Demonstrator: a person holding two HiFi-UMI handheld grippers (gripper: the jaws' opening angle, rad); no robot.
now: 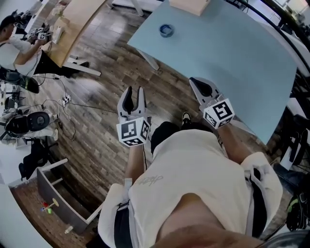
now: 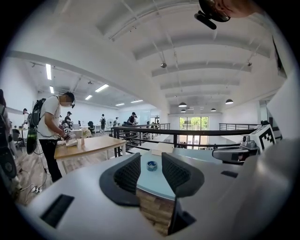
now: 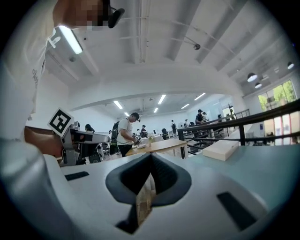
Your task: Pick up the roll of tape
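The tape [image 1: 166, 30] lies untouched at the top middle of the table [image 1: 232, 63], far from the open, empty left claw [image 1: 134, 90] and the closed, empty right claw [image 1: 194, 81], so nothing is done yet.

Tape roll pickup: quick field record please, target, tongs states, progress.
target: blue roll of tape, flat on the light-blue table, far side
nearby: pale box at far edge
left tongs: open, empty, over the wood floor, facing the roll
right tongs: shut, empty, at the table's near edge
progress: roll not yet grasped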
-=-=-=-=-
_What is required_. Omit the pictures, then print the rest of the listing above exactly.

_Problem solution_.
Demonstrator: a person holding two HiFi-UMI handheld grippers (gripper: the jaws' opening angle, rad); no robot.
now: 
now: 
now: 
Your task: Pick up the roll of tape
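The tape [image 1: 166, 30] lies untouched at the top middle of the table [image 1: 232, 63], far from the open, empty left claw [image 1: 134, 90] and the closed, empty right claw [image 1: 194, 81], so nothing is done yet.

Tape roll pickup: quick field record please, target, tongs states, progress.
target: blue roll of tape, flat on the light-blue table, far side
nearby: pale box at far edge
left tongs: open, empty, over the wood floor, facing the roll
right tongs: shut, empty, at the table's near edge
progress: roll not yet grasped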

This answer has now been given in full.